Digital Signal Processing and Applications (Second Edition) | 2004
Dag Stranneby; William Walker
This chapter discusses the theory of adaptive filters and related systems. An adaptive signal processing system is a system that has the ability to change its processing behavior in a way to maximize a given performance measure. An adaptive system is self-adjusting and is, by its nature, a time varying and non-linear system. A simple example of an adaptive system is the automatic gain control (AGC) in a radio receiver (RX). A generic adaptive signal processing system consists of three parts: the processor, the performance function, and the adaptation algorithm. The processor is the part of the system that is responsible for the actual processing of the input signal, thus generating the output signal.

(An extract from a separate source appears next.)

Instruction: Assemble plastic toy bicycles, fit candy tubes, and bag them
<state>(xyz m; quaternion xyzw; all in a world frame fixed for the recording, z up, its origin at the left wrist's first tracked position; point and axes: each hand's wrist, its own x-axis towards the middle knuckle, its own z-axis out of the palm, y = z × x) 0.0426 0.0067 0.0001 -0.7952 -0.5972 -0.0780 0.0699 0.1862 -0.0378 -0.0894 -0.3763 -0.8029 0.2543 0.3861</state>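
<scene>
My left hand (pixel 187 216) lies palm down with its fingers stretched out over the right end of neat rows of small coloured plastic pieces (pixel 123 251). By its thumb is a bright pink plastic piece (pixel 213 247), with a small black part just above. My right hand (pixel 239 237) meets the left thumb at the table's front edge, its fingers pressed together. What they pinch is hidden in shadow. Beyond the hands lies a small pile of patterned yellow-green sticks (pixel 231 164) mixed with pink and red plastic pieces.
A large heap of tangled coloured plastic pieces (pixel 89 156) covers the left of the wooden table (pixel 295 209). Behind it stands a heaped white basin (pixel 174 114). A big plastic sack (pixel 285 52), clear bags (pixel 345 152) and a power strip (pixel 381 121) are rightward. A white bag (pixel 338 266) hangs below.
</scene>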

The processor can, for instance, be a digital finite impulse response (FIR) filter. The performance function is a quality measure of the adaptive system. In optimization theory, this function corresponds to the objective function and in control theory it corresponds to the cost function. The task of the adaptation algorithm is to change the parameters of the processor in such a way that the performance is maximized. This chapter also includes example applications of adaptive filters, such as interference canceling, equalizers, and beam-forming systems. Adaptive filters are common in telecommunication applications such as high-speed modems and cell phones.